• Problem to solve: Repeat the entries exactly. Leave nothing out.

Provided records section start

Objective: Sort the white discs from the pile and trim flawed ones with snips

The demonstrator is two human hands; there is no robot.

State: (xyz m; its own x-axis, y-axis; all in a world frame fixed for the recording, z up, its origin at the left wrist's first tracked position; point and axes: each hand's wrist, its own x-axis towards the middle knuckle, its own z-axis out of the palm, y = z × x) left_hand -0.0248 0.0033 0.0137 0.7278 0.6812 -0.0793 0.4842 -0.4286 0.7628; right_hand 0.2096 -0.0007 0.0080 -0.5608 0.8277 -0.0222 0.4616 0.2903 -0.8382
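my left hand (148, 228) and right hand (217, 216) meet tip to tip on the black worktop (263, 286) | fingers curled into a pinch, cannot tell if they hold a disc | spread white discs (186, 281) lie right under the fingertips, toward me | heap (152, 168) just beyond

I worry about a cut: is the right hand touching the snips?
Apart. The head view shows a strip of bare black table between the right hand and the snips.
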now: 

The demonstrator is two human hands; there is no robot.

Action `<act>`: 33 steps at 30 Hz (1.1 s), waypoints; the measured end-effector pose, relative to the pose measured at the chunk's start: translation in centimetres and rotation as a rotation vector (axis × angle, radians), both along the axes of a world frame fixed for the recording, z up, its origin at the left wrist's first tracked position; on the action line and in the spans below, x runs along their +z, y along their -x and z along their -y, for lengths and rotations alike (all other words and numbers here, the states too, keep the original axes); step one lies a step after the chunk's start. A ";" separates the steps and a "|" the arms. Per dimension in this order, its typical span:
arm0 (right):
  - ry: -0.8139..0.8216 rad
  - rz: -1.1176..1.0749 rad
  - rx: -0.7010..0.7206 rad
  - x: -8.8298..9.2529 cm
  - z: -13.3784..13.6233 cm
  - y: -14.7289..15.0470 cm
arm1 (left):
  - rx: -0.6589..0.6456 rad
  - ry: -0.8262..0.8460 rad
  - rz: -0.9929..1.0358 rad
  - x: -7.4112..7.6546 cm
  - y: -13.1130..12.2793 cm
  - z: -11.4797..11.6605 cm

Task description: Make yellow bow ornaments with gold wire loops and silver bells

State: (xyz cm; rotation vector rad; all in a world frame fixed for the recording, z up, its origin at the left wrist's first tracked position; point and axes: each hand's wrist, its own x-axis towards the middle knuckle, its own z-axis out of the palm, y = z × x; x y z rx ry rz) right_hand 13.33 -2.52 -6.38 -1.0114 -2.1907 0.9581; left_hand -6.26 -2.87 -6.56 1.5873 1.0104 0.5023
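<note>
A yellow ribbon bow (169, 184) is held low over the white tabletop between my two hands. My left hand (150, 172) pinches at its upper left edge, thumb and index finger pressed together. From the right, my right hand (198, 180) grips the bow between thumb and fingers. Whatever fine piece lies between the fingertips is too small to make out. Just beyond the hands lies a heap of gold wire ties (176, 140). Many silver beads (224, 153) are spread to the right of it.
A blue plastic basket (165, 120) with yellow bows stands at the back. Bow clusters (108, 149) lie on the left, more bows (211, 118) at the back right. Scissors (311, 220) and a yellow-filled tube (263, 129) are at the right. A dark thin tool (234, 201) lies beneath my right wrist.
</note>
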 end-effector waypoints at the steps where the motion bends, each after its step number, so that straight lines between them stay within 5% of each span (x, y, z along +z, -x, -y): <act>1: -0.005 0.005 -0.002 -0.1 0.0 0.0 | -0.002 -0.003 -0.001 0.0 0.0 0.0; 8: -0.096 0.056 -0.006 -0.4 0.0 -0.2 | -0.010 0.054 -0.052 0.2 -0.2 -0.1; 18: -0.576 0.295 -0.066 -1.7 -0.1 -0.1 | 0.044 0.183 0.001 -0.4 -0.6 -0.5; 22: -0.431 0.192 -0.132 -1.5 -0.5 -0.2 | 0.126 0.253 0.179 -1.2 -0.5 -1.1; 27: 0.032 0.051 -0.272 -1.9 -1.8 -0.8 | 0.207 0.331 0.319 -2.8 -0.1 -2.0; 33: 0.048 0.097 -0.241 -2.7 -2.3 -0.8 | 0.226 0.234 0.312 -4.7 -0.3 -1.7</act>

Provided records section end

• Task response:
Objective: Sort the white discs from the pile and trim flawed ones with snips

The demonstrator is two human hands; there is no robot.

State: (xyz m; its own x-axis, y-axis; all in a world frame fixed for the recording, z up, its origin at the left wrist's first tracked position; point and axes: each hand's wrist, its own x-axis towards the middle knuckle, its own z-axis out of the palm, y = z × x) left_hand -0.0248 0.0033 0.0137 0.7278 0.6812 -0.0793 0.4842 -0.4286 0.7628; right_hand 0.2096 -0.0007 0.0080 -0.5608 0.8277 -0.0222 0.4616 0.2903 -0.8382
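my left hand (148, 228) and right hand (217, 216) meet tip to tip on the black worktop (263, 286) | fingers curled into a pinch, cannot tell if they hold a disc | spread white discs (186, 281) lie right under the fingertips, toward me | heap (152, 168) just beyond

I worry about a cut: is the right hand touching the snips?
Apart. The head view shows a strip of bare black table between the right hand and the snips.
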now: 

The demonstrator is two human hands; there is no robot.

Action `<act>`: 33 steps at 30 Hz (1.1 s), waypoints; the measured end-effector pose, relative to the pose measured at the chunk's start: translation in centimetres and rotation as a rotation vector (axis × angle, radians), both along the axes of a world frame fixed for the recording, z up, its origin at the left wrist's first tracked position; on the action line and in the spans below, x runs along their +z, y along their -x and z along their -y, for lengths and rotations alike (all other words and numbers here, the states too, keep the original axes); step one lies a step after the chunk's start. A ";" separates the steps and a "|" the arms. Per dimension in this order, its typical span:
arm0 (right):
  - ry: -0.8139..0.8216 rad
  - rz: -1.1176..1.0749 rad
  - rx: -0.7010..0.7206 rad
  - x: -8.8298..9.2529 cm
  - z: -13.3784..13.6233 cm
  - y: -14.7289..15.0470 cm
arm1 (left):
  - rx: -0.6589..0.6456 rad
  - ry: -0.8262..0.8460 rad
  - rz: -0.9929..1.0358 rad
  - x: -7.4112..7.6546 cm
  - y: -13.1130..12.2793 cm
  - z: -11.4797..11.6605 cm

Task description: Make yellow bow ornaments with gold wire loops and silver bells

State: (xyz cm; rotation vector rad; all in a world frame fixed for the recording, z up, its origin at the left wrist's first tracked position; point and axes: each hand's wrist, its own x-axis towards the middle knuckle, its own z-axis out of the palm, y = z × x; x y z rx ry rz) right_hand 13.33 -2.52 -6.38 -1.0114 -2.1907 0.9581; left_hand -6.26 -2.87 -6.56 1.5873 1.0104 0.5023
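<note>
A yellow ribbon bow (169, 184) is held low over the white tabletop between my two hands. My left hand (150, 172) pinches at its upper left edge, thumb and index finger pressed together. From the right, my right hand (198, 180) grips the bow between thumb and fingers. Whatever fine piece lies between the fingertips is too small to make out. Just beyond the hands lies a heap of gold wire ties (176, 140). Many silver beads (224, 153) are spread to the right of it.
A blue plastic basket (165, 120) with yellow bows stands at the back. Bow clusters (108, 149) lie on the left, more bows (211, 118) at the back right. Scissors (311, 220) and a yellow-filled tube (263, 129) are at the right. A dark thin tool (234, 201) lies beneath my right wrist.
</note>
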 end-effector waypoints at the steps where the motion bends, each after its step number, so that straight lines between them stay within 5% of each span (x, y, z along +z, -x, -y): <act>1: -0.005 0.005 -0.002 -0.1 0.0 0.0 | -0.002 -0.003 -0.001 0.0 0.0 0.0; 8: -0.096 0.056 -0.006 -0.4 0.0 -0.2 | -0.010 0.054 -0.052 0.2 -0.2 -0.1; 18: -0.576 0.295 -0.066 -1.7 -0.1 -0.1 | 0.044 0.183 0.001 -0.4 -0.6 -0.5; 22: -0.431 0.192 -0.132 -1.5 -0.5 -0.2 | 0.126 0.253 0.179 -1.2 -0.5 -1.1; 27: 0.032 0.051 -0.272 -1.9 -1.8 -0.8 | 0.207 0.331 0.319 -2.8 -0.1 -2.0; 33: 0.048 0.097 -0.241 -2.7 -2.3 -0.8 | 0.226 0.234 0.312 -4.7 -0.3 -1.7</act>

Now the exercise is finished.